**Action item**
Every line below that includes the word "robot" needs to be copied.

** Opening Provided entries block **

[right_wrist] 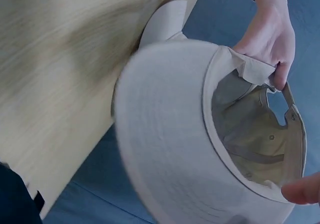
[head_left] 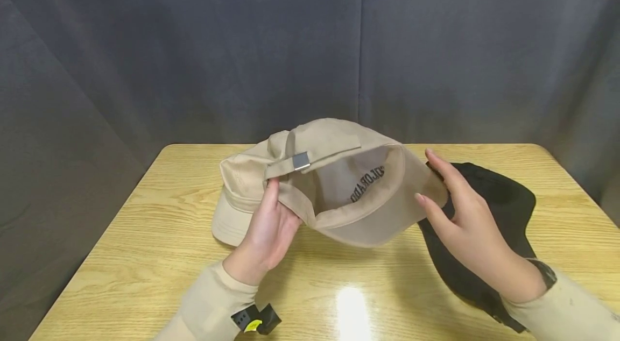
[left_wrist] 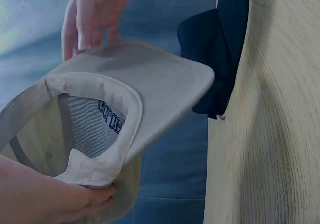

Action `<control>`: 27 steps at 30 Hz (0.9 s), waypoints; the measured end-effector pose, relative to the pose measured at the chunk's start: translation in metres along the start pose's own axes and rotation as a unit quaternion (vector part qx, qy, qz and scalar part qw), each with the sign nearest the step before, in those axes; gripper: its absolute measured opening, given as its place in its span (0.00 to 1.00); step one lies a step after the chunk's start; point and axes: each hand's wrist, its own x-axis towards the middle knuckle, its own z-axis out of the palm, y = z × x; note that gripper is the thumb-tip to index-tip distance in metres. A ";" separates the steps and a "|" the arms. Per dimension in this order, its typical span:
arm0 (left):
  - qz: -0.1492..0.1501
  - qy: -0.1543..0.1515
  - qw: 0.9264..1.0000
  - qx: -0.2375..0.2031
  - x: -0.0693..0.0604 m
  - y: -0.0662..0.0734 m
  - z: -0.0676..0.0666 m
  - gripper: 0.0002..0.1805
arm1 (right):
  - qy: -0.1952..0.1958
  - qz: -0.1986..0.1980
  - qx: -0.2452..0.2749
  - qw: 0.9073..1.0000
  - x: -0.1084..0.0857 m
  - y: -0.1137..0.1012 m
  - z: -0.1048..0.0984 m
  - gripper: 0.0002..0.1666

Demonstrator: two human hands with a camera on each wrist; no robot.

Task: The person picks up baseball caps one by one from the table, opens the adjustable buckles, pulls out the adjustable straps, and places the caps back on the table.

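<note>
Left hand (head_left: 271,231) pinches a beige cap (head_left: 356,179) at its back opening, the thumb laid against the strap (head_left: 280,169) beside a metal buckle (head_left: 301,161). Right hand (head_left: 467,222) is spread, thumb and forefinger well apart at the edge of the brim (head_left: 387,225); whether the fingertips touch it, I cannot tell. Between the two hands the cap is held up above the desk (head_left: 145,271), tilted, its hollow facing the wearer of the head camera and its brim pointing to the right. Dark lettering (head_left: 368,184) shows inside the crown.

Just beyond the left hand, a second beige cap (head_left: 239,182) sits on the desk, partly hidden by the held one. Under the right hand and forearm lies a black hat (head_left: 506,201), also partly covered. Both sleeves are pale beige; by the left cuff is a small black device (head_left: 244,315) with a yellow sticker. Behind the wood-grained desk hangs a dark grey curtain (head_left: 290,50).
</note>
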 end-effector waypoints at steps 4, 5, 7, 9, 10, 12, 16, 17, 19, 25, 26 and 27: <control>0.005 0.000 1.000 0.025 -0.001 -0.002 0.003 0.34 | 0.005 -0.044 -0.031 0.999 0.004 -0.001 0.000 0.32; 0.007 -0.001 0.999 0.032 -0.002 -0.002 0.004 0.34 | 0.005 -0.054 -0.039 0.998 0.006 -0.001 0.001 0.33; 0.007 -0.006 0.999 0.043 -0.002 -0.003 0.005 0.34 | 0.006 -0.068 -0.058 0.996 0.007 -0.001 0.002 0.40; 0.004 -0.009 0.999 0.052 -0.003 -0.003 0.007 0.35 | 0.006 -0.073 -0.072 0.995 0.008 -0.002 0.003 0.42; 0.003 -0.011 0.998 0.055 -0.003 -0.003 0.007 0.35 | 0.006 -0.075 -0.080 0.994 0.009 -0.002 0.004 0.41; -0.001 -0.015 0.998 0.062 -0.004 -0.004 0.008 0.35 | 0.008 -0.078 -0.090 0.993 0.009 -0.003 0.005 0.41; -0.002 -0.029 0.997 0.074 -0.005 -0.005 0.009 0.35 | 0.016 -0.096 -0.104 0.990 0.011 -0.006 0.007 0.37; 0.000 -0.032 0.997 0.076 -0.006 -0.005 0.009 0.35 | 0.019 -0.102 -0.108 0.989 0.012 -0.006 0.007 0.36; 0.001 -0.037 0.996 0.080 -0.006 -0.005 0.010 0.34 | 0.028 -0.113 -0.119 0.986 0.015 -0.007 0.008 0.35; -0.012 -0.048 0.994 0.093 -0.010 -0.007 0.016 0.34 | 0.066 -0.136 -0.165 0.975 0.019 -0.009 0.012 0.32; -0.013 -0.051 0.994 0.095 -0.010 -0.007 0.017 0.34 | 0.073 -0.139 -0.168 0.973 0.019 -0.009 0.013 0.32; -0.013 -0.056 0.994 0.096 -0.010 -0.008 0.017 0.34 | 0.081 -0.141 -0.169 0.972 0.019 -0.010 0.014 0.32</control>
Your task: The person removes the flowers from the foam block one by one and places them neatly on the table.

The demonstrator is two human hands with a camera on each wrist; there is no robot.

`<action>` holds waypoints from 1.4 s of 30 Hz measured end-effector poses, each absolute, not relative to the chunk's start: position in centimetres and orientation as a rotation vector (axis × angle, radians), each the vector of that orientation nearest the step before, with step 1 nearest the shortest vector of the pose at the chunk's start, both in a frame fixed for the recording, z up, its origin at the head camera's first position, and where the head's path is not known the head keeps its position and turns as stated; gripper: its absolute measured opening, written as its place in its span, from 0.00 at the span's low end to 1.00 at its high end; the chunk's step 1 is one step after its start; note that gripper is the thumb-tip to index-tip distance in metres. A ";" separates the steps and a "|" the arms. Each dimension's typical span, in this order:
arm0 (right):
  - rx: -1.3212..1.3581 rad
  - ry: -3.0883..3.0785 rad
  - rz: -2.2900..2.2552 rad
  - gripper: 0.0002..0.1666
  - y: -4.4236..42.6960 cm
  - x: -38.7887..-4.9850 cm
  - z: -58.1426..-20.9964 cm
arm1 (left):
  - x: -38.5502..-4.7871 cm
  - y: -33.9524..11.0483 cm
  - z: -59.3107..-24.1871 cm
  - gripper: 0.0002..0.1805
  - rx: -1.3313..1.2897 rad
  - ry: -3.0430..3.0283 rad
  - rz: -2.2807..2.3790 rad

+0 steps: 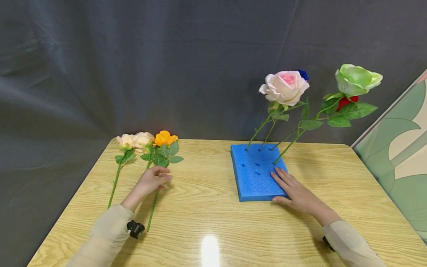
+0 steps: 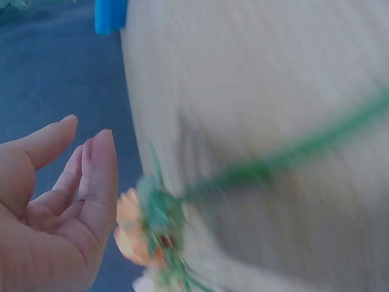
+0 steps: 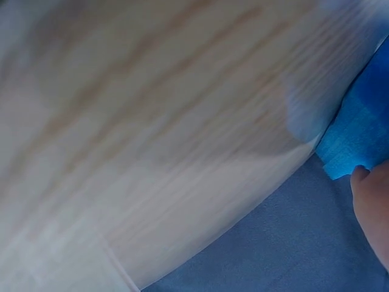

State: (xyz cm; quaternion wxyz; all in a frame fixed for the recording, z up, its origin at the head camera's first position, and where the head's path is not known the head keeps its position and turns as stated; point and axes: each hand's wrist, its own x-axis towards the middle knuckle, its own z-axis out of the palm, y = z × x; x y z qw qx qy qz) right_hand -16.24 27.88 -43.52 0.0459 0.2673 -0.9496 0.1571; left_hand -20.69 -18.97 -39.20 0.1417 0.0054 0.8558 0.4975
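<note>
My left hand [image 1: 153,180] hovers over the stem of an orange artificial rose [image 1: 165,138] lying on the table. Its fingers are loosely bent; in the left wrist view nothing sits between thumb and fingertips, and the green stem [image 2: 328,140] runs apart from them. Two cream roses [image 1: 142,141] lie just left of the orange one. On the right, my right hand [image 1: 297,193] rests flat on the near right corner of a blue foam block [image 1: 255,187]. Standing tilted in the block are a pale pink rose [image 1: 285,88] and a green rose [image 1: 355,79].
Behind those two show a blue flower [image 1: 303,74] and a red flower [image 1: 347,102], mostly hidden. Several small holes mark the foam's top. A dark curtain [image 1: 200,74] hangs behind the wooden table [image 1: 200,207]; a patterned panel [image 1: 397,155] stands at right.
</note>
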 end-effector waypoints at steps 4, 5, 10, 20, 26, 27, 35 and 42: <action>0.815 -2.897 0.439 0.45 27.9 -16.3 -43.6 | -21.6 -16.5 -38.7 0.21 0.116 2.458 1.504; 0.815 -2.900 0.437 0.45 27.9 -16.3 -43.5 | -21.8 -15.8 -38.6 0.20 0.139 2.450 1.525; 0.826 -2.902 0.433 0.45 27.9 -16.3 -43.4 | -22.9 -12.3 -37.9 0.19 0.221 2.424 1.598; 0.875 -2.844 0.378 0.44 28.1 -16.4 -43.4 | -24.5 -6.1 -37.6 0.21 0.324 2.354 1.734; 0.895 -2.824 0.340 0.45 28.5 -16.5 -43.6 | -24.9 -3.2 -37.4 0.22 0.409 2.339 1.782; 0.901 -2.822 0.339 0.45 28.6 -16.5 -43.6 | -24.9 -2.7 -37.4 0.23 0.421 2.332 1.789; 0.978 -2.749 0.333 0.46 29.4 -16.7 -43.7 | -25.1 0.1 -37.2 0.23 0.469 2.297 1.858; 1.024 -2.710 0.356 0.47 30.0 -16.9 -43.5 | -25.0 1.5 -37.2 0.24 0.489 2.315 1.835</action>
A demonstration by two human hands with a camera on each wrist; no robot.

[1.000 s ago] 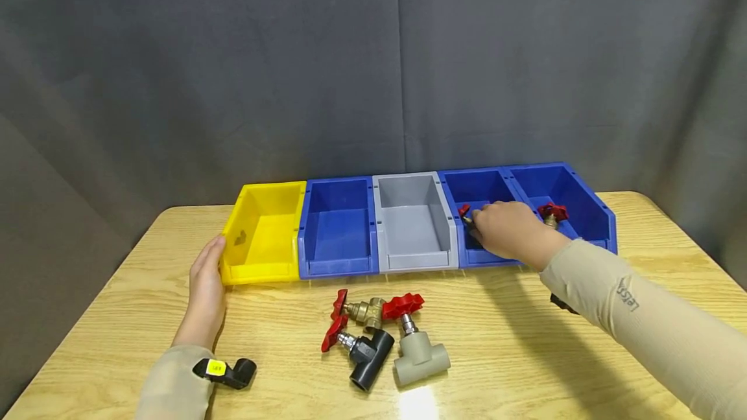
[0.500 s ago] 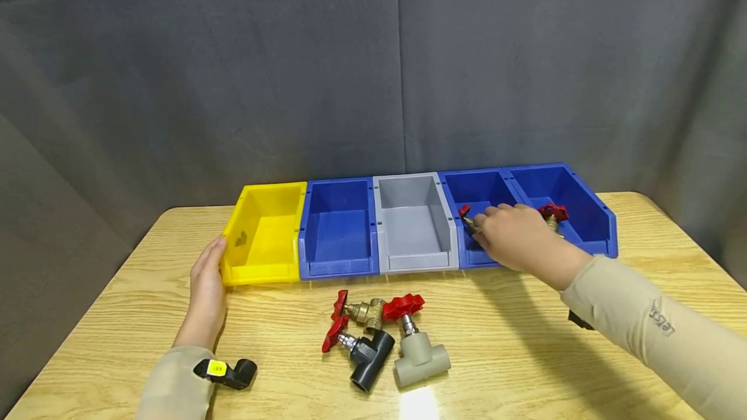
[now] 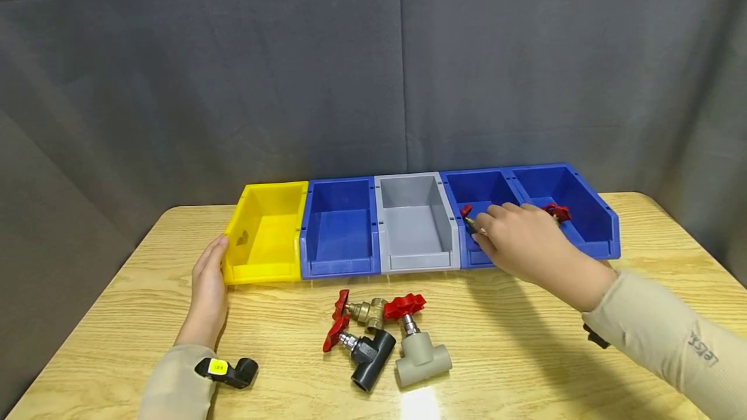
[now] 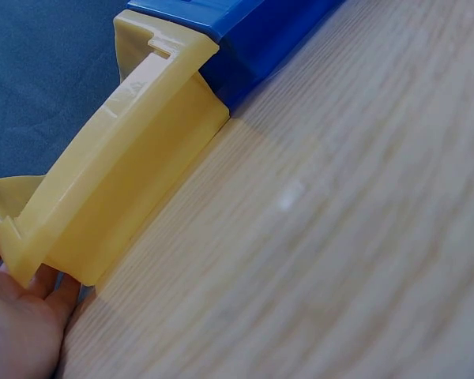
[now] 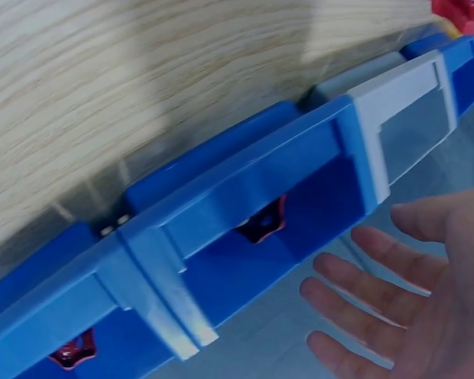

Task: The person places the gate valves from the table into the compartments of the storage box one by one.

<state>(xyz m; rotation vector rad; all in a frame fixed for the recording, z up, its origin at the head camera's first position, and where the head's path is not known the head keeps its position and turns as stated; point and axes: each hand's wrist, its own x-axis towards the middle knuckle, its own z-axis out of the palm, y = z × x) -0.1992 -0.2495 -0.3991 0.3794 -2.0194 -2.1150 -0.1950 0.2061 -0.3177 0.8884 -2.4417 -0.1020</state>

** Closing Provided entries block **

**Result below**
Demonstrator: two human hands with a camera on each wrist; no robot.
The demonstrator is two human hands with a camera on each wrist; there is no robot.
A demonstration by two human hands with a camera on each wrist; no robot.

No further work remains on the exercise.